In this day and age, hackers are no longer lone actors at one workstation in a basement. They are sophisticated crime syndicates with powerful, cutting-edge technology and with more employees than most of our organizations. The stakes are high, as data is more valuable than ever, and we are only as strong as our weakest link.
To ensure top-level data security, all of ACD’s users have important responsibilities. Our infrastructure protections are stronger than ever, but we must rely on our users taking responsibility in three key areas: 1) your access information (username and password), 2) your list of users, and 3) your exported data.
When it comes to your access information, ACD systems ensure you have two-form factor authentication, very strong password quality and that your password is updated regularly.
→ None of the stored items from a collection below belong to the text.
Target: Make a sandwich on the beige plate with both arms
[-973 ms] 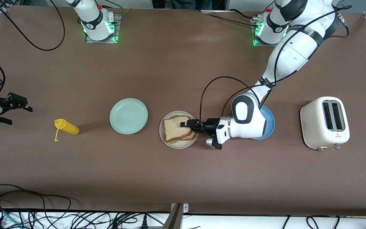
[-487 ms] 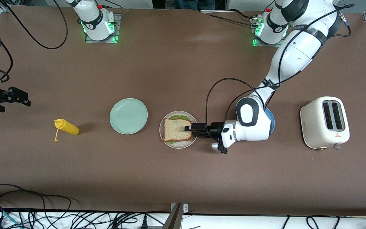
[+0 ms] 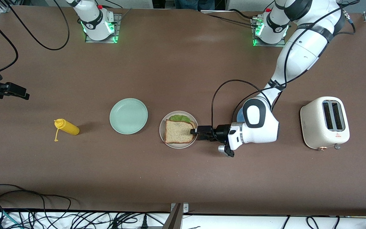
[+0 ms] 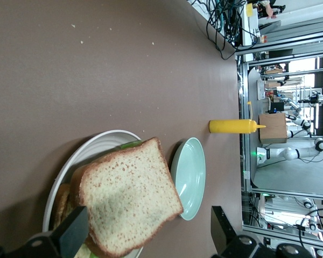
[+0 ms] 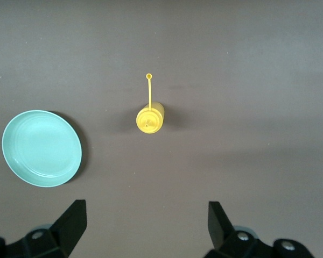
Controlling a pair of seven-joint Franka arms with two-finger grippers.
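Sandwich (image 3: 178, 131) lies released beside wide-open left gripper (image 3: 194, 131).

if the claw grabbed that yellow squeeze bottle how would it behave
The yellow squeeze bottle lies on its side, so a nudge would probably roll it. It looks like soft plastic, likely to give under a pinch. Its loose cap tether would probably dangle.

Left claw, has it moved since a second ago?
Yes. The left claw has backed off the top bread slice toward the toaster; it now sits open at the beige plate rim.
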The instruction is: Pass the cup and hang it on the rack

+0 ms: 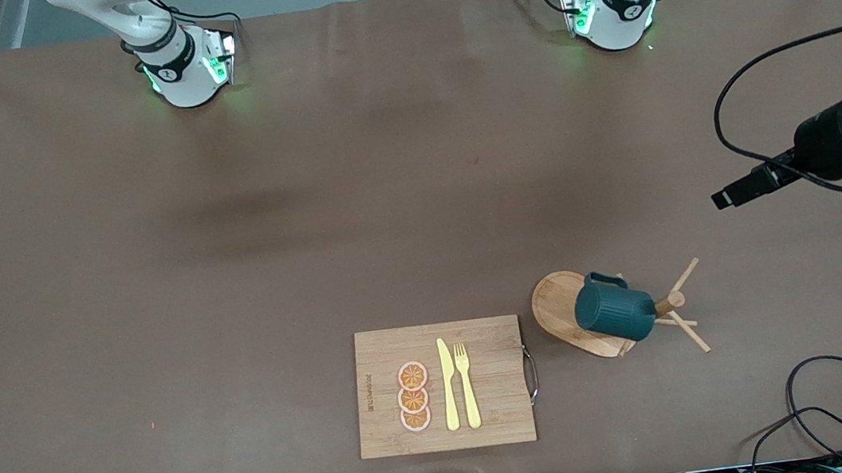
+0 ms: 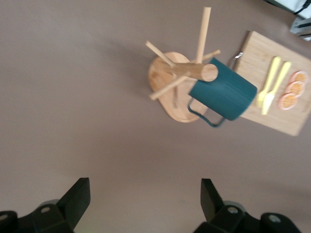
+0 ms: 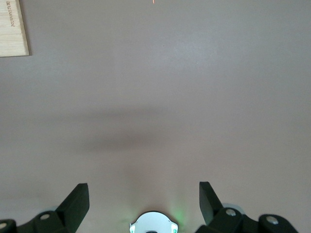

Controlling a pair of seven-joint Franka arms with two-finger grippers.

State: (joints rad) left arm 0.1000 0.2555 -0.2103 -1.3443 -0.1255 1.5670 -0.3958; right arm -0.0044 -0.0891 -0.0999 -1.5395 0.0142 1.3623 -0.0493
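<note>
The left pincer hung spread and empty over bare tabletop at the left arm's end; in its wrist view the cup showed in the upper right of the frame, well apart from the fingertips, already hooked by its handle on a peg of the rack. In the front view the cup sat lower right of centre, its long axis tilted across the rack, just beside the cutting board. The right pincer, also spread and empty, waited over bare tabletop near its own base, so the left arm looked the nearer one.
</note>
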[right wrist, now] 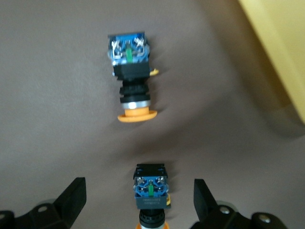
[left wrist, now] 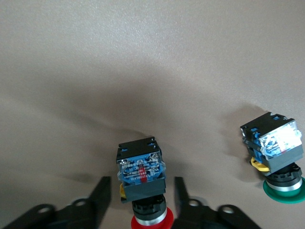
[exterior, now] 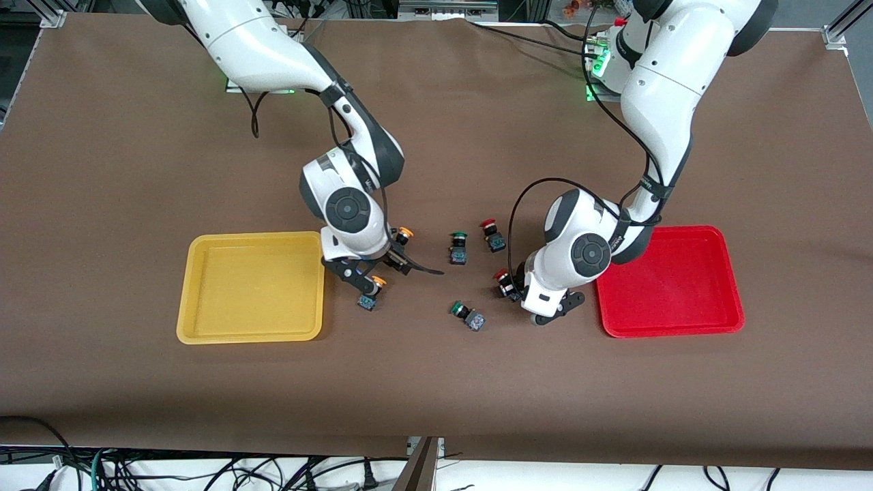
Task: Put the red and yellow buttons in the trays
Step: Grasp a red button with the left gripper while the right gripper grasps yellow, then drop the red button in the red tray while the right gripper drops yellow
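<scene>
My left gripper is open, low over the table between the red tray and a red button. In the left wrist view that red button shows between the fingers of the gripper, untouched. A second red button lies farther from the front camera. My right gripper is open beside the yellow tray, between one yellow button and another. In the right wrist view one yellow button shows between the fingers of the gripper, untouched. The other yellow button lies apart.
Two green buttons lie between the arms, one beside the farther red button, one nearer the front camera, also in the left wrist view. The yellow tray's corner shows in the right wrist view. Brown cloth covers the table.
</scene>
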Action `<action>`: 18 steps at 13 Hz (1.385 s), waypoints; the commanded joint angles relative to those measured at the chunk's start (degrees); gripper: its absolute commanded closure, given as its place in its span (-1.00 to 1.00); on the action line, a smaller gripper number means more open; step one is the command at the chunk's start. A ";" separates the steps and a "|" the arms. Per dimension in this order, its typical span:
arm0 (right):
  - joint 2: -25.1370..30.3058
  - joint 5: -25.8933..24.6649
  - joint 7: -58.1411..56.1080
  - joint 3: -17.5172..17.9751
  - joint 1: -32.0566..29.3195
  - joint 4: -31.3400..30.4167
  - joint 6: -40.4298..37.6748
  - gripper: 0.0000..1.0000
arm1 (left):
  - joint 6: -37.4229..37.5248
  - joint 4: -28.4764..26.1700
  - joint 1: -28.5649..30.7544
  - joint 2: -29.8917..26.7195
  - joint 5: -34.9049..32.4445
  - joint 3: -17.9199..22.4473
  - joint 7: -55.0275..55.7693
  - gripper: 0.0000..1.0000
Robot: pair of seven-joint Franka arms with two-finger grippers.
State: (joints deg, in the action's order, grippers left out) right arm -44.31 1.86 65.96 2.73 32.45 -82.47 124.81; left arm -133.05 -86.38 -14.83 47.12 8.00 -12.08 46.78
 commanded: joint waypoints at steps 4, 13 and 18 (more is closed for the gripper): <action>0.28 2.01 -0.39 -0.53 2.18 -7.70 8.87 -0.11 | 5.40 2.01 2.78 -3.59 0.26 0.83 0.24 0.87; 8.98 1.84 -32.42 -1.49 -13.61 -6.39 -10.37 1.00 | 24.68 -0.97 20.63 -9.07 -5.72 0.91 -24.60 0.81; 4.77 0.95 -56.45 -2.11 -29.45 -7.36 -9.50 1.00 | 21.07 -6.34 20.38 -9.15 -10.17 0.92 -29.29 0.24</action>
State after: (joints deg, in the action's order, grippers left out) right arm -38.23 2.78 14.02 -0.38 5.86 -89.43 114.52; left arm -111.48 -91.31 6.00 39.37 1.36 -10.80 18.66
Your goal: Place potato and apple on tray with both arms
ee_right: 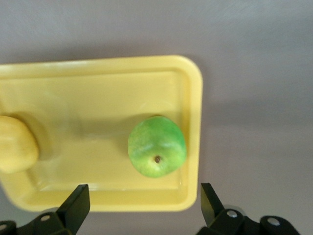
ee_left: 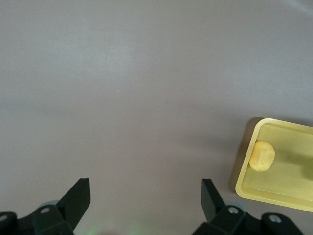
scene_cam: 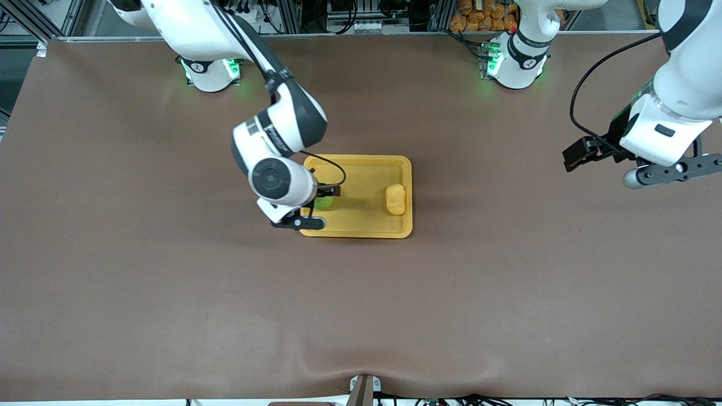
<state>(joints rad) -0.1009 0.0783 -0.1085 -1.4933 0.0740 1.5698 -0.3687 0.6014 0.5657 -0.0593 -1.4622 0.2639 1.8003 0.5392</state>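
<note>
Both pieces sit in the shallow yellow-orange plastic tray: round green apple at nine o'clock, lumpy pale-yellow potato at three. Right gripper hovers over the apple, fingers apart; left gripper, spread and empty, waits over bare table toward its end. Placing looks done.

apple mostly under right pincer
</note>
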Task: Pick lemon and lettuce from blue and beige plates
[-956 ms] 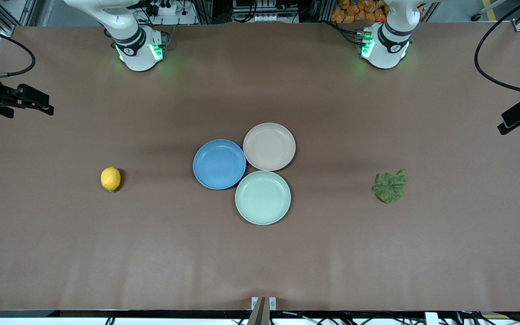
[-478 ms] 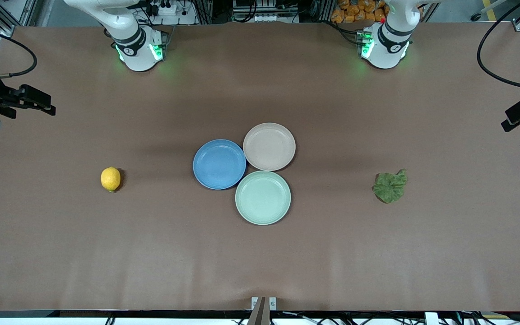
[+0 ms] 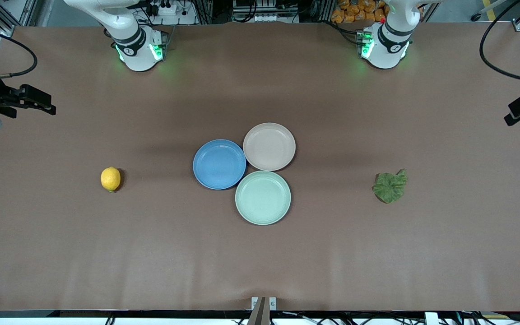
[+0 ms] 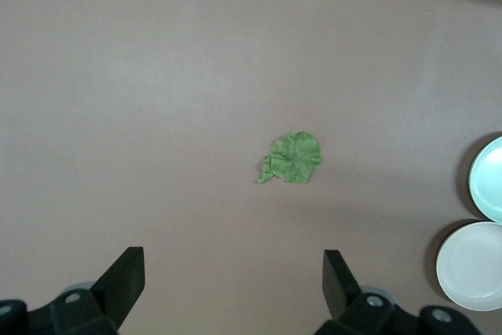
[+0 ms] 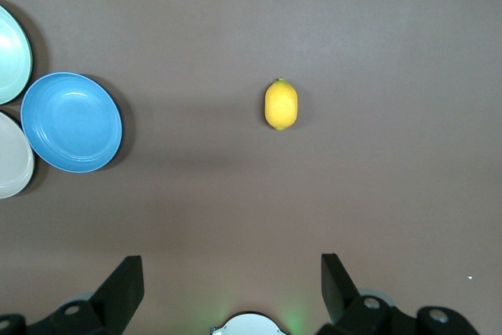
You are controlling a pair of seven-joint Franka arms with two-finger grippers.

But, as a user of our system, it’s your responsibility to:
- ensure your password is not written down or stored electronically on your computer hard drive
- ensure your browser cannot be accessed by anyone but you, especially if you use a service like Last Pass or Google Password Manager
- ensure your computer locks behind a password or pin after inactivity or upon start-up
- ensure your computer, antivirus, and firewall are set to update automatically and that you restart often
- ensure your internet connection is private and that you NEVER access ACD systems from public Wi-Fi
In terms of managing users in our system, communication is key. It’s vital that ACD is notified to remove access when your employees or volunteers change. Ideally, we ask that you notify us before one of your users is no longer on staff.
Finally, when it comes to your exported data, ACD wants you to be able to access reports and download data easily. But with ease comes risk. It’s imperative that users that do not need to download data or view reports are not given that permission, and ACD can easily accommodate permissions requests. Even better – remove the need to download data altogether by utilizing API integrations and/or automated file postings to secure FTP locations. We also strongly recommend that you never email exported information or attachments with personally identifiable information. Use share links with restricted access permissions, instead.
We have your back, but we also need to make sure they are the right backs! While ACD’s systems are designed with layered defenses to protect against external threats, transmit data securely, and ensure we can isolate and mitigate threats, if detected. But, in the end, every single one of us has a role to play to ensure the highest levels of security. When we all understand our responsibilities and follow best practices, we can all rest easy.